In TLS-based communications, the process begins with a handshake to establish a secure session. The handshake involves several steps. First, the client sends a list of supported protocol versions and cipher suites, enabling the server to assess the client’s encryption capabilities. Then, the server selects appropriate cryptographic parameters and sends a digital certificate for identity verification. Next, both sides exchange keys via public-key cryptography to derive a shared session key. Finally, encrypted communication begins.
Encrypted network traffic makes data content nearly invisible, rendering traffic classification methods relying on plaintext ineffective. As a result, traditional content-dependent classification methods struggle to identify encrypted malicious traffic and assess security threats. While encryption enhances data security, it creates challenges for detection systems, reducing their ability to detect malicious activities. Bonfiglio et al. [
11] (2007) proposed a method for detecting Skype-encrypted traffic using statistical analysis of bitstream randomness and packet characteristics, such as length and inter-arrival time. However, this method relies on Skype-specific protocol signatures, which makes it prone to protocol updates and reduces its accuracy in TCP/VPN traffic. Korczyński et al. [
12] (2014) proposed a Markov chain-based method for SSL/TLS traffic classification that generates probabilistic fingerprints from protocol message sequences. However, its reliance on specific SSL/TLS behaviors requires fingerprint updates whenever application behavior changes. Husák et al. [
13] (2016) developed a passive SSL/TLS fingerprinting method for HTTPS client identification. By correlating unencrypted TLS metadata with HTTP User-Agent strings, it achieved 95.4% accuracy. However, ambiguity between fingerprint and User-Agent strings complicates identification. Shen et al. [
14] (2017) developed a 2D feature graph from SSL/TLS certificates and application packet lengths to model application attributes, employing a second-order model for encrypted traffic recognition.

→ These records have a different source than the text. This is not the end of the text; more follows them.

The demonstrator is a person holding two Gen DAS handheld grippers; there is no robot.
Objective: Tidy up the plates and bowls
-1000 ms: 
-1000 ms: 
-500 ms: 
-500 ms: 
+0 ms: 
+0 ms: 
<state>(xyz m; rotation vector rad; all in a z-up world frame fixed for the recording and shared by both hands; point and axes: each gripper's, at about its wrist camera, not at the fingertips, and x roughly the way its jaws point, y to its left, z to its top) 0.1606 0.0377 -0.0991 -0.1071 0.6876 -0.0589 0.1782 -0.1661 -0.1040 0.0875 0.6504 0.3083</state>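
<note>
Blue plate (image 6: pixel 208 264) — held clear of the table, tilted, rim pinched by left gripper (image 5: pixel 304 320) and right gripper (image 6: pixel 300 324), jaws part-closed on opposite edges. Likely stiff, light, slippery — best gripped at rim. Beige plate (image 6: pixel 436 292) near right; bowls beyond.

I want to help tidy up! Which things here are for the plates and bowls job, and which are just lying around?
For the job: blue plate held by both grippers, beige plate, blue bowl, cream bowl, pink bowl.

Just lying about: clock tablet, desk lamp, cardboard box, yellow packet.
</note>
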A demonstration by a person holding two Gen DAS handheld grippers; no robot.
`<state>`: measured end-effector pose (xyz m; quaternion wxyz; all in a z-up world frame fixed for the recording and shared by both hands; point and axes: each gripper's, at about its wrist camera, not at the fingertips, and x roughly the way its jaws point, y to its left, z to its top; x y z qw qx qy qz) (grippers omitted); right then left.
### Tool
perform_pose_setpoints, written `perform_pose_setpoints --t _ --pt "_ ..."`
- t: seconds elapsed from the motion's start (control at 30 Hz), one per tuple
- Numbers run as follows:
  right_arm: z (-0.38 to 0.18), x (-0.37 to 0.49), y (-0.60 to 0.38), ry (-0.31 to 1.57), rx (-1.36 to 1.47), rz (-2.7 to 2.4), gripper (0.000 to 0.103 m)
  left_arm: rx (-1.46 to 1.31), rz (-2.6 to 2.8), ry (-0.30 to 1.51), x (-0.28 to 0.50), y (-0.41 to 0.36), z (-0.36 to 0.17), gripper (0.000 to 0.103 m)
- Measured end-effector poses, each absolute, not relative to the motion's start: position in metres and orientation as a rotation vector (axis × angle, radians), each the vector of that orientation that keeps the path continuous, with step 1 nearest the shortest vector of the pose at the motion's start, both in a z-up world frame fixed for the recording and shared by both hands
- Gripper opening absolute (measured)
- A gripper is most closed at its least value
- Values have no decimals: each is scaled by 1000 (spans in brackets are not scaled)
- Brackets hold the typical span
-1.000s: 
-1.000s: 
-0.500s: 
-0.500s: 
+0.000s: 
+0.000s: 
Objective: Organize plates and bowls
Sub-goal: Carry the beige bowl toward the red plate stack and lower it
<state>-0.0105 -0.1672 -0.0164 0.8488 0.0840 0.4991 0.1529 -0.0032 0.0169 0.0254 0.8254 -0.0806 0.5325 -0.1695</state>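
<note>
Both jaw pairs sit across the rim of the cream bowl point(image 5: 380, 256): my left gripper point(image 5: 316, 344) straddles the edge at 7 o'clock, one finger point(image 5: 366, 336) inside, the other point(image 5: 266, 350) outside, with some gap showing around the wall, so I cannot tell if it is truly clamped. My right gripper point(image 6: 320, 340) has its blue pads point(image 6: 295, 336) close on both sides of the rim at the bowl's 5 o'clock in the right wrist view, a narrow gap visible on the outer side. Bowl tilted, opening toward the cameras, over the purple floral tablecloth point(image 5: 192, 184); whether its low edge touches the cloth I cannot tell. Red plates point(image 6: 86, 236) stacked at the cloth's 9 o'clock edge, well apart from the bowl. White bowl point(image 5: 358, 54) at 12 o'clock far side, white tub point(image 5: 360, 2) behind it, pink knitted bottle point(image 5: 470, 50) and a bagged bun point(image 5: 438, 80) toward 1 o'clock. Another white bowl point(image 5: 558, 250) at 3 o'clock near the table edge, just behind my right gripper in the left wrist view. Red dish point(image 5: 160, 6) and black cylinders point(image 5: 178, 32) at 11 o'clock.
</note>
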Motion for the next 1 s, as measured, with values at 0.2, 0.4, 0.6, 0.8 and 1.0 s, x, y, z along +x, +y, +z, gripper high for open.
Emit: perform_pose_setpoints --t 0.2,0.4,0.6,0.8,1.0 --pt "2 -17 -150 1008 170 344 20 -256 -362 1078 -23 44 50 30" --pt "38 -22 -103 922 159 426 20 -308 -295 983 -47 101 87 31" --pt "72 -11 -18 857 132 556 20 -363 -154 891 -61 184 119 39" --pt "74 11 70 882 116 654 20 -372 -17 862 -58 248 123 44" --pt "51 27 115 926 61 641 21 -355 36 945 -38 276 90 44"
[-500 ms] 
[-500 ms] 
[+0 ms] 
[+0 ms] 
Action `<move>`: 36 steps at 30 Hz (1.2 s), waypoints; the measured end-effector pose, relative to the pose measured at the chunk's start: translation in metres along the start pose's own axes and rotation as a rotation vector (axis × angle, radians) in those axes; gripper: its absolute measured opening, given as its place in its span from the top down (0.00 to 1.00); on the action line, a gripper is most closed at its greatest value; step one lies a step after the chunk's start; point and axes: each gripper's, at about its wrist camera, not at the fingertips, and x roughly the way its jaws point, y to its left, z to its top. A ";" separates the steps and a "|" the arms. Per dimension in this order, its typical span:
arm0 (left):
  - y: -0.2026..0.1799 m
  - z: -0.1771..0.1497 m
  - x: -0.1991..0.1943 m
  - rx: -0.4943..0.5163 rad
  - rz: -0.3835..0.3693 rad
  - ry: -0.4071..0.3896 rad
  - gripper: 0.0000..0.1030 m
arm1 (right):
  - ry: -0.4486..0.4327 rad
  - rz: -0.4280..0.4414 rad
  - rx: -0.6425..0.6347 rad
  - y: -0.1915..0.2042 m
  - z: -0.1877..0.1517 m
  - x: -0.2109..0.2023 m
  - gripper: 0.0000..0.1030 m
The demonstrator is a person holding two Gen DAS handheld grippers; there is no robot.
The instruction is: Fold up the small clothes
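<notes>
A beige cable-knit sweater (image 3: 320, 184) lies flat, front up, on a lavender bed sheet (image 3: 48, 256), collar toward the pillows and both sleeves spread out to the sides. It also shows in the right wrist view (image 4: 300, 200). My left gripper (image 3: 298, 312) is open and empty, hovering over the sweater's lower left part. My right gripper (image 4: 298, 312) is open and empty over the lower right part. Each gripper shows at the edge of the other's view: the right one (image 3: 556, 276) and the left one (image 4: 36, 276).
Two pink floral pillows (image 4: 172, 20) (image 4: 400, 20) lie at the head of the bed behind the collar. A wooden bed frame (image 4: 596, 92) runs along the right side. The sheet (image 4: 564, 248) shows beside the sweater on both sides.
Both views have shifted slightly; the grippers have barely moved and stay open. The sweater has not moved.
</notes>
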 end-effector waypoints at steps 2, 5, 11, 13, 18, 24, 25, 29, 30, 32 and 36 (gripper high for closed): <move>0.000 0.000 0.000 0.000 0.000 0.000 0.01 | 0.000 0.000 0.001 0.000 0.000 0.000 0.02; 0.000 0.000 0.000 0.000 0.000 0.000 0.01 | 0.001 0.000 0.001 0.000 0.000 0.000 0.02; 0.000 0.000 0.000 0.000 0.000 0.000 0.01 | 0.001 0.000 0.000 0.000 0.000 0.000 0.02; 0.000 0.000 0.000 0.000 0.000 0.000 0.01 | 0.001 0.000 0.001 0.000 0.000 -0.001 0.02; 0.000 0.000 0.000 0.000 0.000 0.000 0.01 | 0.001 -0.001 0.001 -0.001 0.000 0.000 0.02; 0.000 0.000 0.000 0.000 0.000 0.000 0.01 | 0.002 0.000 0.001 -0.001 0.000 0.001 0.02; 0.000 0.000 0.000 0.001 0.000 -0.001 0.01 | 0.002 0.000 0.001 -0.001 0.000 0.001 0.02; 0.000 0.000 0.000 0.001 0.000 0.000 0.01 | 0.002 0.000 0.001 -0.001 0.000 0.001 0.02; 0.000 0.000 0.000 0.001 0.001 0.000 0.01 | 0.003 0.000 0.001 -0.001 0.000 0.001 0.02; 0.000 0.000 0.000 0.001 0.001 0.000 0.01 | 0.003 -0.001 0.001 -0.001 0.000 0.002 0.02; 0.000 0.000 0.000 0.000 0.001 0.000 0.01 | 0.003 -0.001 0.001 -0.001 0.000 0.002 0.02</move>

Feature drift occurs when applications or TLS implementations change, requiring fingerprint updates to sustain classification accuracy. Anderson et al. [
15] (2018) analyzed TLS handshake discrepancies and flow dynamics between benign and malicious traffic. They developed a hybrid approach integrating logistic regression and rule-based classification to detect encrypted threats and classify malware families. However, poor performance on specific families (e.g., Dridex) highlighted the limitations of current feature engineering methods.
Shekhawat et al. [
16] (2019) used Zeek (developed by the Zeek Project, USA) to extract four-tuple logs (source/destination IP, port, protocol) from raw traffic and derived features like connection statistics, SSL handshake attributes, and X.509 certificate properties. Lucia et al. [
17] (2019) used TLS message size and direction as SVM/CNN inputs to model encrypted traffic’s spatial semantics, but their method overlooks TLS version differences, potentially affecting detection accuracy. Dai et al. [
18] (2019) used Zeek (developed by the Zeek Project, USA) to extract flow statistics, SSL handshake data, and certificate attributes, applying mutual information to select features and improve model performance. Hu et al. [
19] (2020) extracted plaintext fields from Client/Server Hello messages as features and used logistic regression for encrypted traffic detection. Ferriyan et al. [
20] (2020) proposed TLSVec, which converts Client/Server Hello plaintext fields into Word2Vec embeddings. Experimental results indicate near-perfect detection accuracy (F1 ≈ 1.0) for encrypted malicious traffic. Brzuska et al. [
21] (2022) analyzed TLS 1.3’s deployment, focusing on adoption rates, security, performance, and implementation. Their study, based on extensive network data, showed improvements in security and performance over previous versions. However, they found challenges like inconsistent protocol support, poor library compatibility, and regional adoption disparities. Xue et al. [
22] (2024) introduced a TLS handshake metadata-driven method for detecting proxy traffic. The method analyzes handshake size, timing, and directional patterns to identify obfuscated traffic. It provides high accuracy, passive monitoring, and protocol-agnostic detection. However, it faces challenges in TLS 1.3, multiplexed traffic, and UDP-based proxy environments.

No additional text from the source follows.